France has formally adopted its 2026 State Budget Law, confirming key amendments to the national B2B e-invoicing and
e-reporting mandate. The law, approved on 2 February 2026, makes earlier policy announcements legally binding and
provides additional clarity for businesses preparing for the phased rollout starting in September 2026.
The adoption builds on a structured roadmap toward mandatory e-invoicing in France. Over the past year, the French
authorities clarified how France is advancing toward the 2026 e-invoicing rollout , followed by the publication of updated e-invoicing standards for 2026.
Earlier in 2026, the framework was tested in practice during the France e-invoicing pilot phase.
The 2026 Budget Law now consolidates these developments into a stable legal foundation and refines scope,
terminology and enforcement rules.
France e-invoicing mandate confirmed in 2026 Budget Law
With the approval of the Budget Law, the Public Invoicing Portal (PPF) is formally designated as the Central
Directory for invoice routing. Accredited platforms are now officially referred to as Plateforme Agréée (PA).
These platforms must submit routing data to the Central Directory to ensure correct delivery of e-invoices to the
recipient’s platform.
The law also confirms that e-reporting applies to transactions outside the domestic B2B e-invoicing scope, including
B2C and cross-border transactions. Payment data reporting is required only where VAT becomes chargeable upon
collection, notably for certain services.
Postponement for non-established entities
The Budget Law introduces a differentiated timeline. Large and intermediate-sized non-established taxpayers will see
their e-reporting obligation postponed from September 2026 to September 2027. Established entities within the same
size categories remain subject to the September 2026 deadline.
For multinational groups, this creates parallel compliance tracks that require separate planning and governance.
Platform continuity and revised penalties
A new one-year minimum service continuity obligation requires a former PA to ensure continuity of services when a
taxpayer switches platforms. The aim is to reduce operational disruption and safeguard invoice exchange during
transitions.
The penalty regime has also been revised. E-invoicing fines increase to €50 per invoice, capped at €15,000 per
calendar year. Taxpayers that fail to use an accredited PA to receive e-invoices will be notified and granted a
three-month remediation period. E-reporting non-compliance is subject to a fine of €500 per transmission, also
capped at €15,000 annually.
Why the 2026 Budget Law matters for businesses
The adoption of the 2026 Budget Law confirms that the structural design of the French e-invoicing and e-reporting
system is now settled. While further technical specifications may follow, the governance model, terminology, scope
and enforcement framework are legally established.

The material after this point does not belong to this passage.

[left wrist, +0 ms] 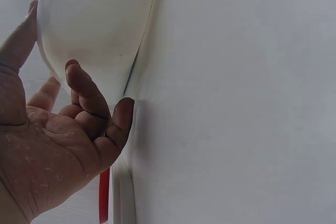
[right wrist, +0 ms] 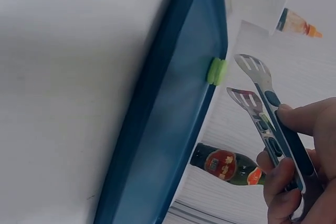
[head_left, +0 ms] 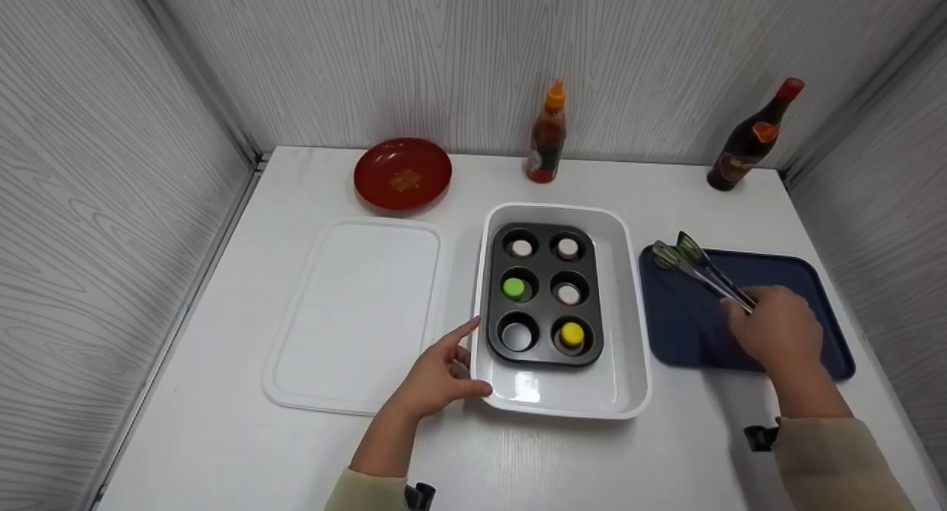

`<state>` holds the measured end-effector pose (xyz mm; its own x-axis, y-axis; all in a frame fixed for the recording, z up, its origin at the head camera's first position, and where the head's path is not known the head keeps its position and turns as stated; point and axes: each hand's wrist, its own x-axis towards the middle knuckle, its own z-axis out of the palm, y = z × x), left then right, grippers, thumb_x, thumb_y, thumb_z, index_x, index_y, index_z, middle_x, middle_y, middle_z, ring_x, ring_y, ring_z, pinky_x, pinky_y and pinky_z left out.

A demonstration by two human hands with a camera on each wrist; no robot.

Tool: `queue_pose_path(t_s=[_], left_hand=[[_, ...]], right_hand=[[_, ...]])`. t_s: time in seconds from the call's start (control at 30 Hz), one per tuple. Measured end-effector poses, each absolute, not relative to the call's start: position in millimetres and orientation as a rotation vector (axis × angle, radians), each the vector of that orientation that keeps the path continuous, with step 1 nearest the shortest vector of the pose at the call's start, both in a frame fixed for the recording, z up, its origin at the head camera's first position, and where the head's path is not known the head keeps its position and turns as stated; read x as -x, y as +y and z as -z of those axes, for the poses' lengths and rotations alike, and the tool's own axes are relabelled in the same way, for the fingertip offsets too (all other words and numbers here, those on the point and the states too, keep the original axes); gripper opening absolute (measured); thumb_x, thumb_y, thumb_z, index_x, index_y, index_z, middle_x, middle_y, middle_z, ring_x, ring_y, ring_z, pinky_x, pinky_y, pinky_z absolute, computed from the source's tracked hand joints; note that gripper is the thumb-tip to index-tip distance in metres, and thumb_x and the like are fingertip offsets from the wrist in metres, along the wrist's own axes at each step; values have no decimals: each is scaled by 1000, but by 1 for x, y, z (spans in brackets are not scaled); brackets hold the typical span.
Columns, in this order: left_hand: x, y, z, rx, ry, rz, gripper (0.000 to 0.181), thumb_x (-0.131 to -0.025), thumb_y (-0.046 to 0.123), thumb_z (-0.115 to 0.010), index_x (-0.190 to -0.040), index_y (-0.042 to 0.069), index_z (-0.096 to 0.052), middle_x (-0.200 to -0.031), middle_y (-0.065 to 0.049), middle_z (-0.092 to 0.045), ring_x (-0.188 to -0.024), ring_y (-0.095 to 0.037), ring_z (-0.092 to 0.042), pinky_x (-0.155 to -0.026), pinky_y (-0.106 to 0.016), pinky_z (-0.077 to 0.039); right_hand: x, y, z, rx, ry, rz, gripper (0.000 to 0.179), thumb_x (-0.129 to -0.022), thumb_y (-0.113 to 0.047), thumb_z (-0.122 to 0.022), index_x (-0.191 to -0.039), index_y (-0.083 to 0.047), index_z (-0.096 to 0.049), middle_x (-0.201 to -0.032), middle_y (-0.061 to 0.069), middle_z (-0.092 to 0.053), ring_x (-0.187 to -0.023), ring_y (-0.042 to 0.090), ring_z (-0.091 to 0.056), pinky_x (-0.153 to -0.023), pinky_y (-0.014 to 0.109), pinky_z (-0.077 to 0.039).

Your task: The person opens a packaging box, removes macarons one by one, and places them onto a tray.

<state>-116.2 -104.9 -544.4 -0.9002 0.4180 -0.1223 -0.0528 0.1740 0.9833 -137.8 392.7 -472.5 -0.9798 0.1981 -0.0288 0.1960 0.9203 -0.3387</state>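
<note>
My right hand (head_left: pixel 780 330) holds a pair of metal tongs (right wrist: pixel 291 141) with slotted heads over the dark blue tray (head_left: pixel 688 344). The tongs' two arms are spread apart. In the right wrist view a green macaron-like round (right wrist: pixel 216 72) sits at the tray's far end, near the tong heads. My left hand (head_left: pixel 436 378) touches the near left corner of a white basin (head_left: pixel 570 409), thumb and forefinger spread. A dark muffin pan (head_left: pixel 543 304) lies in the basin. Its cups hold a green round (head_left: pixel 513 288), a yellow round (head_left: pixel 572 334) and several pale pink ones (head_left: pixel 567 248); the near left cup holds none.
A white board (head_left: pixel 355 311) lies left of the basin. Behind stand a red plate (head_left: pixel 403 172), a sauce bottle (head_left: pixel 547 137) with an orange cap, and a dark bottle (head_left: pixel 743 145) with a red top. Pale wood-grain panels (head_left: pixel 333 60) enclose the table at back and sides.
</note>
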Motion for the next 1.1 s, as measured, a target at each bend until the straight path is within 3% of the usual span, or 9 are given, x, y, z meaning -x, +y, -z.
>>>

For finance leaders in ERP-driven environments, this shifts the focus from regulatory uncertainty to operational
readiness. Platform selection, master data governance, transaction classification and VAT logic must now align with
the confirmed framework.
Changes companies need to implement
- Confirm alignment with an accredited PA under the updated terminology and routing model
- Validate master data supporting Central Directory registration
- Distinguish clearly between e-invoicing and e-reporting transaction flows
- Reassess penalty exposure in high-volume environments
- Adjust programme timelines for established and non-established entities
France has moved from policy design to legal certainty. The remaining challenge is controlled execution within
finance, tax and IT governance structures.